Out of the four different classes of transgenic females (R, I, SF and RSF) only those with reactive mothers, the reactive and dysgenic ones, express the I-lacZ fusion without significant differences. Influence of the maternal cytoplasm is essentially limited to the embryonic state. However, maternal reactive cytoplasm is necessary to switch on the I factor expression in the R and SF adults. Putative elements of this cytoplasm should be efficient in the pole cells of the embryos to predetermine the ability of the adult germ-line to express the I factor. The nature of these elements and their mechanism of action are still not clear. An essential result is that our transgenic construct in R context is a good indicator of the I factor expression in dysgenic conditions and can be used for further study on the control of the I factor.

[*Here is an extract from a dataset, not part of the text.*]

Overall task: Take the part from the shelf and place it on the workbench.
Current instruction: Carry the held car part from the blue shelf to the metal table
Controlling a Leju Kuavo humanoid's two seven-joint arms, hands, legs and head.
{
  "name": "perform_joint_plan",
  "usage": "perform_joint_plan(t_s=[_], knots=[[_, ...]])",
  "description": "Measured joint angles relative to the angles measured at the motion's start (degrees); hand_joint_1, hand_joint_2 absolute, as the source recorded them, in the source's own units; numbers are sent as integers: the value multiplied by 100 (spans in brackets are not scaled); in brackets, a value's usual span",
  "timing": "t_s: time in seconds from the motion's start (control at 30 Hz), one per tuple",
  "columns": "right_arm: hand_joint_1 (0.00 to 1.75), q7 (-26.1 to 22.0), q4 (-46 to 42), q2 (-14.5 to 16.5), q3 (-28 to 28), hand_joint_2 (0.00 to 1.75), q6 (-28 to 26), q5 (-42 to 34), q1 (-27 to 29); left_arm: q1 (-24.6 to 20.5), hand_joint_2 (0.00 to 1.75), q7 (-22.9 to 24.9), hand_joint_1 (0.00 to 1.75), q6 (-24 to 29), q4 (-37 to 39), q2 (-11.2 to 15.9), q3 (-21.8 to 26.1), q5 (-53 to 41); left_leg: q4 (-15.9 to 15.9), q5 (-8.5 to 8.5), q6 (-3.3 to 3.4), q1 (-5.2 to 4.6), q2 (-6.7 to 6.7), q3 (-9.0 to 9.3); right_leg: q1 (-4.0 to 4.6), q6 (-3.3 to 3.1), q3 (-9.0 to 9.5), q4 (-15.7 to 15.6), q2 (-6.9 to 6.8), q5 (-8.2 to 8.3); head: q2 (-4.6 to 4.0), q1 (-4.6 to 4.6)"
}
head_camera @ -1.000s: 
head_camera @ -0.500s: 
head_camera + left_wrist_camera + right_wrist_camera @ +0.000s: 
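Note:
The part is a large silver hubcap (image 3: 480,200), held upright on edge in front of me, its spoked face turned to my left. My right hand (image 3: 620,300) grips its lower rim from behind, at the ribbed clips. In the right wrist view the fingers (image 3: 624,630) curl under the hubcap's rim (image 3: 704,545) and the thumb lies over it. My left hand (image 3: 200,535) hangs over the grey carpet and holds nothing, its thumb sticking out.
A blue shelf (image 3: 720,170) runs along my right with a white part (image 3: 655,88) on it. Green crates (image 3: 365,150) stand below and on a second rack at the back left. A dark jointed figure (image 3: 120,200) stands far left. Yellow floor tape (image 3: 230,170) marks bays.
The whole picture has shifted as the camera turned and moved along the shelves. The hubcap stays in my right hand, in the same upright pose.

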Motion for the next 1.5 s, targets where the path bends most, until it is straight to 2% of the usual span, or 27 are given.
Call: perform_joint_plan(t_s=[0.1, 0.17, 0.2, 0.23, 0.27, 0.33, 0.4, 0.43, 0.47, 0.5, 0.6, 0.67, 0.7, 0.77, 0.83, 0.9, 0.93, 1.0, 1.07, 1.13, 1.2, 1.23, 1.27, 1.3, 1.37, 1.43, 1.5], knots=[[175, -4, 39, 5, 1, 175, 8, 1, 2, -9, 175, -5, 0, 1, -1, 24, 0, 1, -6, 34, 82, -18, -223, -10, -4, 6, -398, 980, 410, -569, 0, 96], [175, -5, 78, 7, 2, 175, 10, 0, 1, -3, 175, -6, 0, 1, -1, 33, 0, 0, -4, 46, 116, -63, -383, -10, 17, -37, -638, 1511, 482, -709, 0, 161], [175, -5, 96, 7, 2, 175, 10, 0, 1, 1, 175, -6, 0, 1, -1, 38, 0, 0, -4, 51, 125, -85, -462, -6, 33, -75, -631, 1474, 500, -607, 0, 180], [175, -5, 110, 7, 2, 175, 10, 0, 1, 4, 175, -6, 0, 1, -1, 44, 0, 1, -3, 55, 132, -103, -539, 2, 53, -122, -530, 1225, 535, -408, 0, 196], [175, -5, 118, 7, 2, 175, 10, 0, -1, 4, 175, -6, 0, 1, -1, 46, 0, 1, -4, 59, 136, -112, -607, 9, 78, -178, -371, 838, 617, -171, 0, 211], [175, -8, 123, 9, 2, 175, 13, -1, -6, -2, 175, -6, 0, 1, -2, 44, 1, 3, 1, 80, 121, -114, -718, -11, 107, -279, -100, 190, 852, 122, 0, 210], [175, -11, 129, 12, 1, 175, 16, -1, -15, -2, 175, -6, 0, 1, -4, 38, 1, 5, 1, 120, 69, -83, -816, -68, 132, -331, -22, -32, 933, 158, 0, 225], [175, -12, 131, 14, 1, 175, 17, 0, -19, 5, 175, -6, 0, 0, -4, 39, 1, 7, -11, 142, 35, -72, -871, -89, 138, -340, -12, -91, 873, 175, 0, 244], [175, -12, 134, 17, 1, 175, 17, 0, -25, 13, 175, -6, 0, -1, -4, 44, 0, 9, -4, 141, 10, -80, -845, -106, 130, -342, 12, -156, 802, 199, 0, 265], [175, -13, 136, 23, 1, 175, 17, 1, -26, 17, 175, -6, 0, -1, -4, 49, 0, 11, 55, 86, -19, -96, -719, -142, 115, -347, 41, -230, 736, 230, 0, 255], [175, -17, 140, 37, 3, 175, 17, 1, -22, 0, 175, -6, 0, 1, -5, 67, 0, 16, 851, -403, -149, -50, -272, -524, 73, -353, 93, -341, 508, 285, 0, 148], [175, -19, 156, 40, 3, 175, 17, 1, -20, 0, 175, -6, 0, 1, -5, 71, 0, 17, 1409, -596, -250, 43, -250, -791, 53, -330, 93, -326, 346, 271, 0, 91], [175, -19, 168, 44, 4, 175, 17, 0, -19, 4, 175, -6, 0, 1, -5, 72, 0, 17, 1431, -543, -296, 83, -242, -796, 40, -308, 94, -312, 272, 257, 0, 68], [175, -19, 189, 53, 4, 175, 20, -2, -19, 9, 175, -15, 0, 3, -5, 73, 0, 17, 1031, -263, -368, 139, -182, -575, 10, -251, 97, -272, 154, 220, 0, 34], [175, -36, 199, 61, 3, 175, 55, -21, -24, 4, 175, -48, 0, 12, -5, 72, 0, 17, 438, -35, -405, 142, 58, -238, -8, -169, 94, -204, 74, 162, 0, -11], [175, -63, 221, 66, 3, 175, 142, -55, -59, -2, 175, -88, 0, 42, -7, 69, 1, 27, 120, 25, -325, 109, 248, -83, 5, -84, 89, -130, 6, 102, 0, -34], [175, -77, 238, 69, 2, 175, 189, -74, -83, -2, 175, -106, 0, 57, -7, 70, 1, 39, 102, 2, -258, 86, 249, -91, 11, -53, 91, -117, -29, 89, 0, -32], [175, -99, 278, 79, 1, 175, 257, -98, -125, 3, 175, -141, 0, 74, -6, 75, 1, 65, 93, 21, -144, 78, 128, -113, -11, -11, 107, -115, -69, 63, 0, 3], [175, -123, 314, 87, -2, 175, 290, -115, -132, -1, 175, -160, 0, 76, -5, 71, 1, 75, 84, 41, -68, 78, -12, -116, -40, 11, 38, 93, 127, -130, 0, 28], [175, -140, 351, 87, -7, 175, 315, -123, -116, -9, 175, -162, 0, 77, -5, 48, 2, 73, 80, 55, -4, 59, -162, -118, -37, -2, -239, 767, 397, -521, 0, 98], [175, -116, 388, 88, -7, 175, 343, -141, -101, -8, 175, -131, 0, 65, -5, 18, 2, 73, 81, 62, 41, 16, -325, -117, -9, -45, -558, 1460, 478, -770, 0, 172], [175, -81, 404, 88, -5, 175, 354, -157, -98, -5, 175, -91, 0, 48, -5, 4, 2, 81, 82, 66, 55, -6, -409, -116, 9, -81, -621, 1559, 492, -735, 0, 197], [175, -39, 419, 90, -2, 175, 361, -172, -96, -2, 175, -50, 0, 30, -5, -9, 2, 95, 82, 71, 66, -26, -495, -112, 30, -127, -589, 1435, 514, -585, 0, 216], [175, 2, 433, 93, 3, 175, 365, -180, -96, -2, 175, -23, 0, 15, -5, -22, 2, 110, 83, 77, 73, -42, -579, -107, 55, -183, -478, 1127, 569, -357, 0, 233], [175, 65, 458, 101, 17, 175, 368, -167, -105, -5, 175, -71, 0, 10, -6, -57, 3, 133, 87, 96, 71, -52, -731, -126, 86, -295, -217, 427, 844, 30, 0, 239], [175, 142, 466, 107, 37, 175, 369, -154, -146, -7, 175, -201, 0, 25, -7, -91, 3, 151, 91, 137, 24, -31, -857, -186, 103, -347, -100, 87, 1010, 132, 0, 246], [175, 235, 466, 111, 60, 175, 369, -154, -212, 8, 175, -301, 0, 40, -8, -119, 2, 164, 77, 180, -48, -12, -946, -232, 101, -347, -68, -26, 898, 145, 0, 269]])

The fusion protein is accumulated in germ cell nuclei
Proteins assigned to nuclei contain one or two specific amino acid sequences called “nuclear localization sequences” (NLSs). These NLS are necessary and sufficient to direct protein into the nucleus (Garcia-Bustos et al., 1991; Richardson et al., 1986; Robbins et al., 1991). Since I-lacZ fusion protein is located in the nuclear compartment of nurse cells and oocytes, this protein contains NLS. The β-galactosidase does not drive the nuclear localization of chimeric protein used in many other studies (Hall et al., 1984). Therefore the NLS are located in the I factor part of the fusion protein. We have not clearly identified a NLS sequence in the ORF1 of the I factor. No region rich in basic amino acids similar to the NLS of SV40T antigen group has been found. Only a short sequence from residue 22 to 29 (PKFIIIK) corresponds partially to the group of mat α2 NLS (KIPIK; Silver and Hall, 1988). It is also possible that ORF1 proteins enter the nucleus after oligomerization with a host protein, as suggested for other proteins (Dingwall et al., 1982; Zhao and Padmanabhan, 1988). Some of the chimeric I-lacZ proteins still have a cytoplasmic localization. This cannot be explained by the size of the protein (Landford et al., 1986): in enhancer-trap experiments, the P-lacZ protein is efficiently translocated into the nucleus (Grossniklaus et al., 1989). In our construct, partial truncation of the NLS (Welsh et al., 1986), the lack of one out of two NLS (Richardson et al., 1986), modification of the NLS, protein context (Roberts et al., 1987; Nelson and Silver, 1989), or lack of possible multimerization (Silver and Hall, 1988) can reduce the efficiency of the nuclear transport. However a role of the ORF1 protein in the cytoplasm should not be discarded.
In any case, this nuclear localization is consistent with the two possible roles of the ORF1 protein suggested by the presence of zinc-finger domains: building of a retrotransposition complex and/or the regulation of I factor expression. If we assume that ORF1 protein is essential for the transposition cycle of the I factor, this transposition should be initiated during oogenesis between stage 2, when expression is first recorded, and stage 10, when accumulation of the fusion protein disappears.
We thank F. Croisille for providing sections of stained ovaries, C. Vaury, Y. Croisille and C. Tatout for critical reading of the manuscript. This work was mainly supported by grants from the CNRS, ARC and FRM. Two of us, P.L. and K.B. received fellowships from the MRT, ARC and LNFC.